The Compute service tracks the number of vGPU devices that are available for each GPU profile you define on each host. The Compute service schedules instances to these hosts based on the flavor, attaches the devices, and monitors usage on an ongoing basis. When an instance is deleted, the Compute service adds the vGPU devices back to the available pool.

Important

Red Hat enables the use of NVIDIA vGPU in RHOSP without the requirement for support exceptions. However, Red Hat does not provide technical support for the NVIDIA vGPU drivers. The NVIDIA vGPU drivers are shipped and supported by NVIDIA. You require an NVIDIA Certified Support Services subscription to obtain NVIDIA Enterprise Support for NVIDIA vGPU software. For issues that result from the use of NVIDIA vGPUs where you are unable to reproduce the issue on a supported component, the following support policies apply:

10.1. Supported configurations and limitations

Supported GPU cards

For a list of supported NVIDIA GPU cards, see Virtual GPU Software Supported Products on the NVIDIA website.

Limitations when using vGPU devices

  • Each instance can use only one vGPU resource.
  • Live migration of vGPU instances between hosts is not supported.
  • Evacuation of vGPU instances is not supported.
  • If you need to reboot the Compute node that hosts the vGPU instances, the vGPUs are not automatically reassigned to the recreated instances. You must either cold migrate the instances before you reboot the Compute node, or manually allocate each vGPU to the correct instance after reboot. To manually allocate each vGPU, you must retrieve the mdev UUID from the instance XML for each vGPU instance that runs on the Compute node before you reboot. You can use the following command to discover the mdev UUID for each instance:

    # virsh dumpxml <instance_name> | grep mdev

    Replace <instance_name> with the libvirt instance name, OS-EXT-SRV-ATTR:instance_name, returned in a /servers request to the Compute API.

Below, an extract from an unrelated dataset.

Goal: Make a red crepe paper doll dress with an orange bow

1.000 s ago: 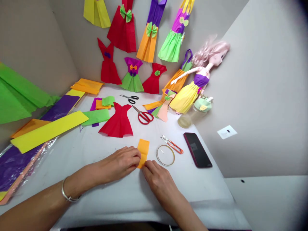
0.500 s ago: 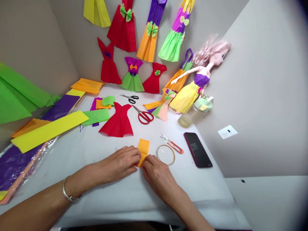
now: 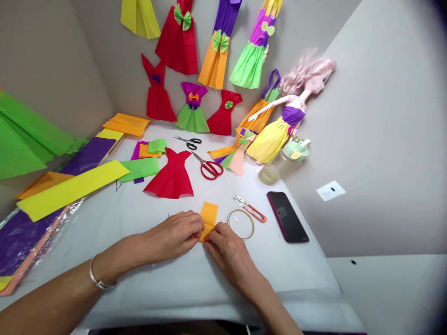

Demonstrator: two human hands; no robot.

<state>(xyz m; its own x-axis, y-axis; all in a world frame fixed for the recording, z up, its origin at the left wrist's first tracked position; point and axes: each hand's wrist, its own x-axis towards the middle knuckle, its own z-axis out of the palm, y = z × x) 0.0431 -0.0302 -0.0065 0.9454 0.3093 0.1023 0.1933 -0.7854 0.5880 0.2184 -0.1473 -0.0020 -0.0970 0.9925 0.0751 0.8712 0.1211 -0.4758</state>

  • Suspend operations on a vGPU-enabled instance is not supported due to a libvirt limitation. Instead, you can snapshot or shelve the instance.
  • By default, vGPU types on Compute hosts are not exposed to API users. To expose the vGPU types on Compute hosts to API users, you must configure resource provider traits and create flavors that require the traits. For more information, see Creating a custom vGPU resource provider trait. Alternatively, if you only have one vGPU type, you can grant access by adding the hosts to a host aggregate. For more information, see Creating and managing host aggregates.
  • If you use NVIDIA accelerator hardware, you must comply with the NVIDIA licensing requirements. For example, NVIDIA vGPU GRID requires a licensing server. For more information about the NVIDIA licensing requirements, see NVIDIA License Server Release Notes on the NVIDIA website.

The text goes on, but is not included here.